Redécouvrir la fraternité et le lien dans le commerce
La théorie de Milton Friedmann, prix Nobel d’économie, pour qui la seule responsabilité des entreprises c’est d’augmenter leur profit, montre que si l’argument est juste, beaucoup de circonstances ont fini par prouver que ce caractère unilatéral pose problème, car le monde des affaires est inscrit dans un monde plus large, qui doit prendre en compte les parties prenantes et l’intérêt collectif.
Le commerce, ce n’est pas l’économie libérale généralise livrée à elle-même, qui est le problème contemporain.
Face à ce problème, la mythologie nous rattache à une histoire qui fait sens, avec Hermès, Dieu du commerce et du lien.
Hermès est un des nombreux fruits de relations illégitimes de Zeus, qui le cache à sa naissance. Mécontent de son sort, il rencontre une tortue qu’il tue pour en faire un instrument de musique, et vole des vaches à Apollon, le Dieu le plus puissant après Zeus. Du conflit qu’il va alors devoir régler avec cet Apollon fâché, va naître le premier échange de commerce, celui de la lyre qu’Hermès a fabriqué, contre la garde du troupeau.

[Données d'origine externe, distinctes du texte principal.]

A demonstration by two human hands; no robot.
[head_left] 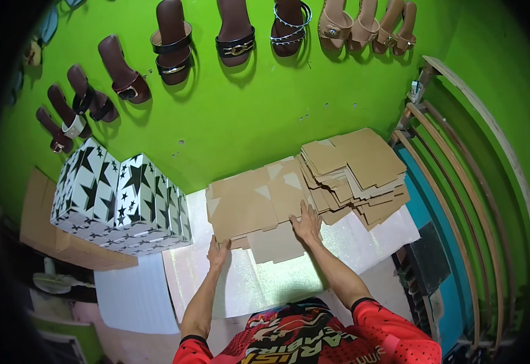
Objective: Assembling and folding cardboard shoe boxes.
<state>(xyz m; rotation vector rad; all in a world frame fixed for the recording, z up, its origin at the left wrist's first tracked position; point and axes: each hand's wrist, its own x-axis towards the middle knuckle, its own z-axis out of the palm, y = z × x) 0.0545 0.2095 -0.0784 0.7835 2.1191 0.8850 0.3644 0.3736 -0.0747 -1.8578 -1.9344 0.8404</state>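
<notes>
Flat brown cardboard box blanks (240, 203) lie stacked on the table in front of me. At the near left corner of this stack, my left hand (217, 252) is closed on a cardboard edge, its fingertips partly hidden. My right hand (307, 224) rests on the right part of the stack with fingers spread. A greyish blank (277, 244) sticks out from under the near edge, between my arms. To the right stands a taller, uneven pile of cut cardboard blanks (362, 161), close beside the first stack.
White boxes with black stars (134, 194) are stacked at the left, by large brown cartons (74, 246). A shiny pale sheet (280, 282) covers the table. Sandals (236, 36) hang on the green wall. A wooden rack (453, 200) stands right; a fan (55, 280) is lower left.
</notes>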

Ainsi donc, le commerce s’apaise par l’art, car Apollon Dieu de l’art entend une musique plus belle que la sienne. Hermès ne garde pas la lyre qui soutient le chant divin, elle entre dans le jeu des dons et des contre-dons qui règle la querelle entre les deux frères. En répondant au désir d’Apollon d’apprendre cet art merveilleux et lui donnant la lyre, Hermès dépasse sa demande et engage à un contre-don. Hermès inventeur du feu est aussi le Dieu du lien qui invente la relation entre humains et Dieu.

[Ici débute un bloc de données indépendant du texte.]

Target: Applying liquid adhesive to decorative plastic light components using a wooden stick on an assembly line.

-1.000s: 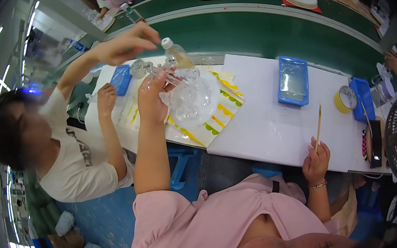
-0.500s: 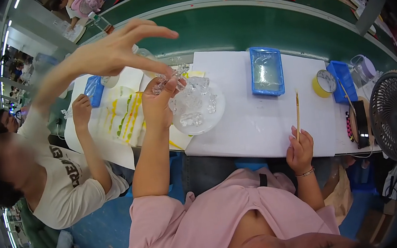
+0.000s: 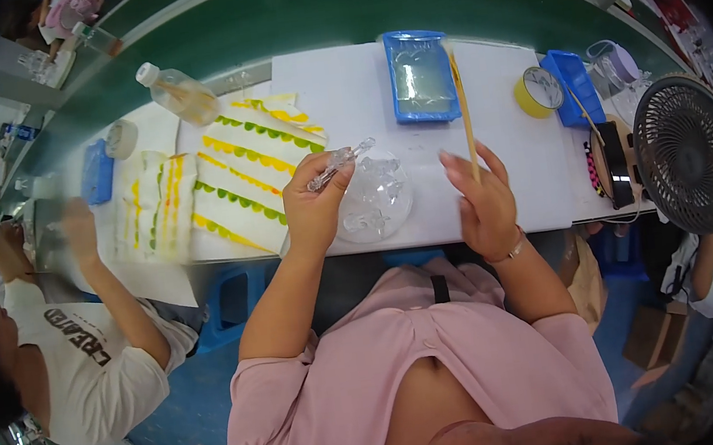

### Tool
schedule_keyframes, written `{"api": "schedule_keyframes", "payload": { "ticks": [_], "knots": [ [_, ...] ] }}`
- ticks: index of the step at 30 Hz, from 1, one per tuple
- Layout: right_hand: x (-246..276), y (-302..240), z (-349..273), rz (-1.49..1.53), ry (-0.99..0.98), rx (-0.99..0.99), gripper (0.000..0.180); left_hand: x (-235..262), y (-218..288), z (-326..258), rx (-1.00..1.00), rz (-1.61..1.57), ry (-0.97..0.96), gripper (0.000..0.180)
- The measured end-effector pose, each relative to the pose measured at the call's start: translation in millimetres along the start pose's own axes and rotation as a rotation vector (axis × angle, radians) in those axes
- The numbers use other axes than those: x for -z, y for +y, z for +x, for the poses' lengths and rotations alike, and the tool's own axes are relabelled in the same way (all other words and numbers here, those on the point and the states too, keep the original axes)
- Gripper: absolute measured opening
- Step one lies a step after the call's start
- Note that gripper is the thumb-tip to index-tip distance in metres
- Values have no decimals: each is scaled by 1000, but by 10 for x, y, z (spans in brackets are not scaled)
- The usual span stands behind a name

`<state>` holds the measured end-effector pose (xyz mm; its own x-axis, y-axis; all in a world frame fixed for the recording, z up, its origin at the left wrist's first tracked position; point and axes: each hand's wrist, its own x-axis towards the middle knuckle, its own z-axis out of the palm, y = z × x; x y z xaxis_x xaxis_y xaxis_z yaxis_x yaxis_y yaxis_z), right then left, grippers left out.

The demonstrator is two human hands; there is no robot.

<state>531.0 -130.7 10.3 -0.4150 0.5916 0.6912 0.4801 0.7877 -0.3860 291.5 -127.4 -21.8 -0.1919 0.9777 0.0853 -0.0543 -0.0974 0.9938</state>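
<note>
My left hand (image 3: 312,199) is closed, pinching a slender clear plastic piece (image 3: 339,165) between thumb and fingers. Just right of it lies a round white plate (image 3: 408,213) with several clear plastic pieces (image 3: 379,171) on it. In my right hand (image 3: 485,208) a thin wooden brush (image 3: 463,105) stands upright, held well below its tip. The brush tip is beside the right edge of a blue tray (image 3: 425,115) with a clear, shiny content whose kind I cannot tell.
White paper (image 3: 518,178) covers the table. Left are a patterned cloth (image 3: 236,170) and a bottle (image 3: 179,93); right are a yellow tape roll (image 3: 538,93), blue box (image 3: 573,79) and black fan (image 3: 688,154). A co-worker's blurred hand (image 3: 80,227) is at far left.
The co-worker's hand has withdrawn leftward from my left hand. A single slender piece replaces the cluster in my left hand. My right hand has raised the brush and come closer to my left.
</note>
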Motion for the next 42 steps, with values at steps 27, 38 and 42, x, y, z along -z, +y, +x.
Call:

Face à Hermès, enfant de pauvreté, pas reconnu, plein d’idées pour inventer quelque chose de nouveau et de beau, notre devoir est que la crise sanitaire ne devienne pas crise économique, du fait de nos attitudes. Le fonctionnement économique dépend de nos peurs et de nos espoirs.
Personne ne peut anticiper ce qui va se passer, mais nous devons nous préparer à réagir de façon souple et agile pour nous relier aux autres et inventer des réponses collective.
Depuis tout petit, nous apprenons tellement de choses que cela devient inconscient. Au final, nous savons faire plus de choses que nous croyons, et nous ignorons beaucoup plus de choses que nous croyons. Soyons donc plus confiant et plus humble !
Pour conclure ce beau temps de réflexion proposé par Laurent Bibard, je propose cette réflexion du professeur italien Carlo Ossola
Je crois que nous vivons la fin du mythe de l’homme ubiquitaire. C’est salutaire. Il faut retrouver une « géographie propre » de l’humain, compatible avec les limites de nos corps. Je compte également sur la fin de la société liquide, vaporeuse, vouée à l’extension plutôt qu’à l’intériorisation.